If you've made your Sleeping Beauty wake up to love and marriage in the post-war London of the 1940s, and before that, sent your Cinderella off to the ball in a pumpkin-shaped balloon, then an old-style tunics 'n' tights approach to Romeo and Juliet probably isn't on the cards.

But Scottish Ballet's new production, choreographed by Krzysztof Pastor and premiering at Edinburgh's Festival Theatre next week, is, quite typically for this company, taking a much bolder line on the familiar narrative and characters than simply updating the period and adjusting the design details accordingly.

And while this production may retain the play's Italian setting, its radical time-shifts, and its focus on how feuds and schisms are passed on from generation to generation, make it very much a two-act drama for the present day. "You have it still," murmurs Pastor, who last worked with the company in 2006 when they added his existing work, In Light and Shadow, to that year's Edinburgh International Festival programme. Saying this, the choreographer - raised and trained in Poland and now a resident member of the creative team at Dutch National Ballet - has in mind such shockingly brutal events as the 1993 killing of a couple now remembered as the Romeo and Juliet of Sarajevo. They defied the religious and cultural differences that had flared into a zealous conflict between Serbia and Bosnia, fell in love and died because of it - although those accused, Serb snipers, still deny they fired the fatal shots.

"They were killed crossing the bridge that would have taken them to a new life," says Pastor. "And their bodies had to lie there, because nobody wanted to risk being shot by the other side if they tried to retrieve their own.

"Here in the UK, and in so many other places, there are fathers who would rather have their daughters dead than married to someone from the wrong' family, religion, culture. We have Romeo and Juliet everywhere, and it's important to me - it's important for the dancers - that we show this to the audience.

"This is a reality. And so I wanted it to be not just a love story, but perhaps also to have a message about peace, reconciliation. That the ballet should express something about society, about power and prejudice. That the dance should have these layers and messages. I don't believe, no, that it will change much - but it's my little voice. And for me, it's important to express this."

He shrugs, smiles briefly as he says this. His own formative years in Poland of the 1960s and 1970s have no doubt etched images of power-plays and idealistic struggles that now encourage him to choreograph a Romeo and Juliet that is more than just a costume drama.

How has he done this? By distilling what is usually a three-act ballet into two acts. The Prokofiev estate were of necessity approached, and agreed to the necessary trimming of the score.

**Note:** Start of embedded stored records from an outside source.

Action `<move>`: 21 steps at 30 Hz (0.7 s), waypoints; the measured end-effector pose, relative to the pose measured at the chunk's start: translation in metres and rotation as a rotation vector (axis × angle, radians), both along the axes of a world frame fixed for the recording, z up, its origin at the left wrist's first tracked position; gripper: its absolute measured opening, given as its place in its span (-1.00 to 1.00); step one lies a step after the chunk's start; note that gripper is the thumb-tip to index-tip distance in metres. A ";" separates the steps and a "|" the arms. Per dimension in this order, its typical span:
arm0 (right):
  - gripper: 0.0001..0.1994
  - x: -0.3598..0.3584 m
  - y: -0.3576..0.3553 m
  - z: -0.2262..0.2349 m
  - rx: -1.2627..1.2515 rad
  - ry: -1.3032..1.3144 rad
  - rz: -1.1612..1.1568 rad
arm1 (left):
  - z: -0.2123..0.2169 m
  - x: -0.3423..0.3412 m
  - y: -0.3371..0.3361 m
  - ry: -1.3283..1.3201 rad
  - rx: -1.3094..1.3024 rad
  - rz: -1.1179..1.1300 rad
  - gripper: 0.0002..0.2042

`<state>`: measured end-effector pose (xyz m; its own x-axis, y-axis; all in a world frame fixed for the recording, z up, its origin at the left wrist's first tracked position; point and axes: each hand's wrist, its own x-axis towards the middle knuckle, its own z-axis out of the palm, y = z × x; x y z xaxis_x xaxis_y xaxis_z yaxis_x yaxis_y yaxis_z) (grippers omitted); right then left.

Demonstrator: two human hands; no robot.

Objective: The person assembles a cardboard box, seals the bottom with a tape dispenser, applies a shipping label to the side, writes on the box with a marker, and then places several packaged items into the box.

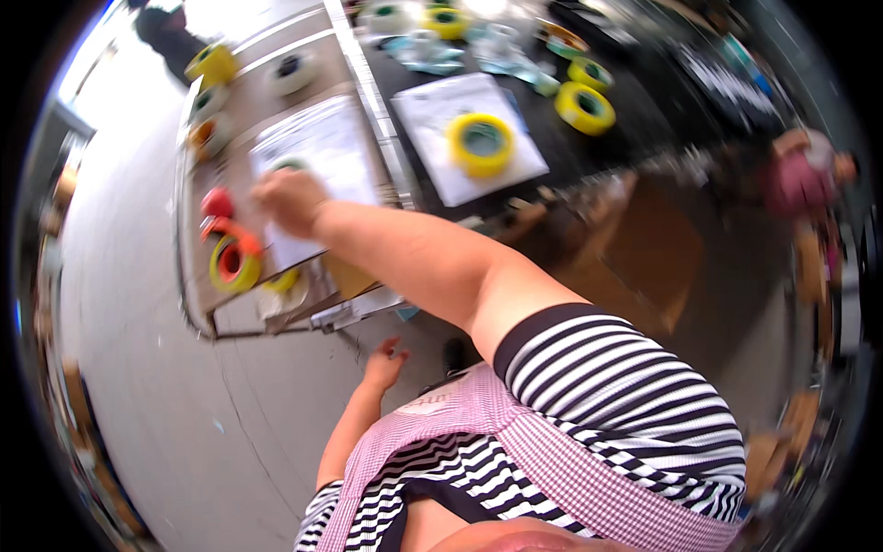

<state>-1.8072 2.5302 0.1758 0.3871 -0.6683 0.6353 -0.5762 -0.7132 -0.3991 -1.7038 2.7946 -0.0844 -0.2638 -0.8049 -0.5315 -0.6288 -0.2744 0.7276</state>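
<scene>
Up at ten o'clock, the right hand curls over papers, its grip too blurred to tell, the left hand hangs loosely open at seven, and one yellow tape roll already sits on sheets past twelve, what's left unclear.

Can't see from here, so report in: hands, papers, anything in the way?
Right hand over white papers, green object at its far side, grip blurred. Left hand low, apparently empty. Orange tape dispenser close by, leftward.
</scene>
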 end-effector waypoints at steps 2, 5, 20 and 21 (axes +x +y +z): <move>-0.88 -0.025 0.050 0.044 0.048 -0.365 0.094 | 0.028 -0.017 -0.014 0.142 0.007 0.031 -0.53; -0.82 -0.119 0.119 0.053 0.410 -0.597 0.106 | 0.072 -0.063 -0.035 0.510 0.079 0.071 -0.58; -0.71 -0.395 0.408 -0.117 0.857 -1.277 -0.667 | 0.148 -0.393 0.013 0.561 0.304 -0.581 -0.82; -0.68 -0.419 0.414 -0.117 0.920 -1.068 -0.699 | 0.163 -0.411 0.014 0.461 0.116 -0.621 -0.85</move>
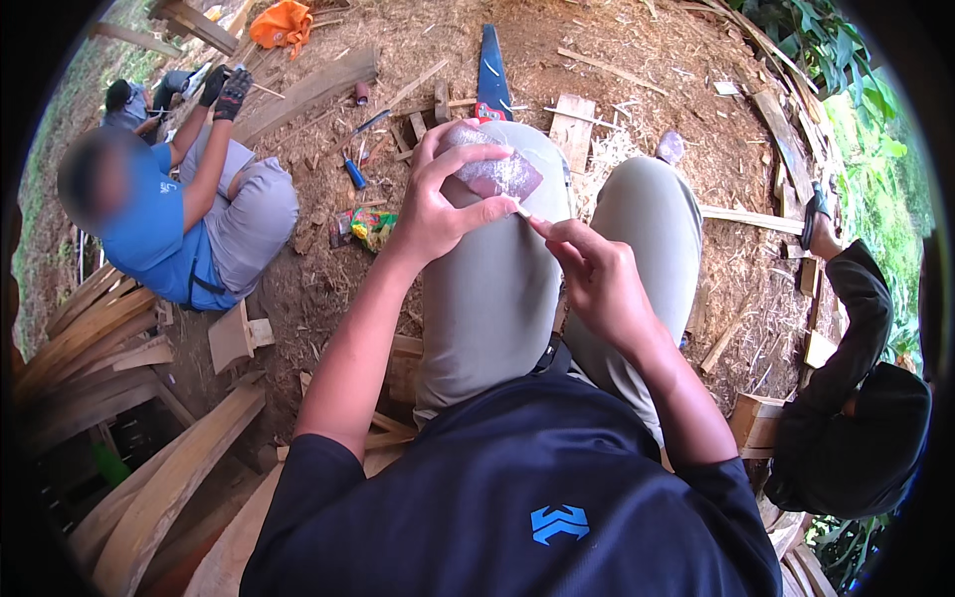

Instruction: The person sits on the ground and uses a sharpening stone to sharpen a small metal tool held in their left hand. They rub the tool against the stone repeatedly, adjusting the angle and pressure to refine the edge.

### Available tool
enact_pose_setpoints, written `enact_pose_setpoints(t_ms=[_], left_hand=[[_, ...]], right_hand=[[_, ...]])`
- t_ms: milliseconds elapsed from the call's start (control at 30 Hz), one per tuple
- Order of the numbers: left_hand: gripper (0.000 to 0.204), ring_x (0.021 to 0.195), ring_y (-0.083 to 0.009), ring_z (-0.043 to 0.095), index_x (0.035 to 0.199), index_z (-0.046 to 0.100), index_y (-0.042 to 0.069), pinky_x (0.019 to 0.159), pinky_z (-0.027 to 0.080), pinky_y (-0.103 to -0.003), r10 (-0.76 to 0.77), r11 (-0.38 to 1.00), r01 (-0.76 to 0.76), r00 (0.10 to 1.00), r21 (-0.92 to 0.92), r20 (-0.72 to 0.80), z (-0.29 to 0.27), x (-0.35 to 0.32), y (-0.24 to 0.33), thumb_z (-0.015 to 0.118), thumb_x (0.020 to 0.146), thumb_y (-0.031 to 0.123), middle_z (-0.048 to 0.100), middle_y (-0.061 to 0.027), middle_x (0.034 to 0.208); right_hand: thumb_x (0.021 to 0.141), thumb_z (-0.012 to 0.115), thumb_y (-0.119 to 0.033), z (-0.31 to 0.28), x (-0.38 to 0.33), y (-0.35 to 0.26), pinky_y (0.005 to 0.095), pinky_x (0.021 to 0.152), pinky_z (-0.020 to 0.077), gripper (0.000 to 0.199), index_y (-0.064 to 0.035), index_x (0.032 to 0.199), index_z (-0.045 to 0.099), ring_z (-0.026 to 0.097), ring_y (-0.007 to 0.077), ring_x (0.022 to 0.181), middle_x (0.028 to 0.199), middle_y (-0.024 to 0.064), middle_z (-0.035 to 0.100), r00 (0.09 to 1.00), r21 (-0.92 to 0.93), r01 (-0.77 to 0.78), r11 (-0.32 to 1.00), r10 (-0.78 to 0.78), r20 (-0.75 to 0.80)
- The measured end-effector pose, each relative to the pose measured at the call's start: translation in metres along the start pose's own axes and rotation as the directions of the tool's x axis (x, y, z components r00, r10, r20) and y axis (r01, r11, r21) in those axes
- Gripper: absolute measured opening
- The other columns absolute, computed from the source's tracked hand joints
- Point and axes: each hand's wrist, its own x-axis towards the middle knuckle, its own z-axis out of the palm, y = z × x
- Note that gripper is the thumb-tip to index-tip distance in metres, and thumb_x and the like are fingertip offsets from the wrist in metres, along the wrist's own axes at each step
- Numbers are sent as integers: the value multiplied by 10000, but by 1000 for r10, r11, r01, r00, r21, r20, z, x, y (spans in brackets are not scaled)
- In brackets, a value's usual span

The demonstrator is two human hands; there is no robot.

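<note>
On my left knee, my left hand (443, 194) is wrapped round a purplish rounded piece (502, 177) that tapers to a point and is streaked with white; its exact kind I cannot make out. A small pale stick (523, 211) is pinched between the thumb and fingers of my right hand (602, 274). Its far end meets the tapered side of the piece, beside my left thumb. Just beyond my right knee lies a similar pale purplish piece (669, 147) on the ground.
A blue-bladed handsaw (490, 75) and a blue-handled tool (354, 174) lie ahead, among wood shavings. Planks (189, 478) are stacked at left. A person in blue (164, 219) sits at left, another in black (846, 428) at right. An orange bag (283, 25) lies far left.
</note>
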Motion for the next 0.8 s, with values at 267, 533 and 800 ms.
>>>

Now, when Juliet slips into her death-like sleep, there is a swift transition to the tomb - no lily-bearing girlfriends or mandolin-playing lads interposing what is, in so many productions, a saccharin divertissement that dilutes the tension instead of heightening it.

Here in the UK there are fathers who would rather have their daughters dead than married to someone from the ‘wrong’ family

And what's this? No bumbling Nurse to chivvy a horrified Juliet from one set of marriage vows to another? Pastor suppresses a visible shudder at the thought of all the over-egged, desperately knockabout antics he's witnessed from Juliet's Nurse throughout his career as a dancer and choreographer. For this, his first time choreographing the story, he's having none of it. Instead, Juliet's mother draws closer to her daughter and in doing so adds in another layer of associations. Pastor explains: "I know the Nurse is there to bring comic relief' - but for me, in this version, I don't want that kind of humour. Also, I don't want to make fun of any of the women. I want to show not only the love story, the fighting, but also the woman's position in this society. Juliet's mother knows that as soon as Juliet reaches womanhood, she'll be married off - because that is what happened to her, as a girl. And she knows what's happening is terrible. And she knows it's not right. But at the same time, she obeys her husband. And she allows it to go on. Generation after generation.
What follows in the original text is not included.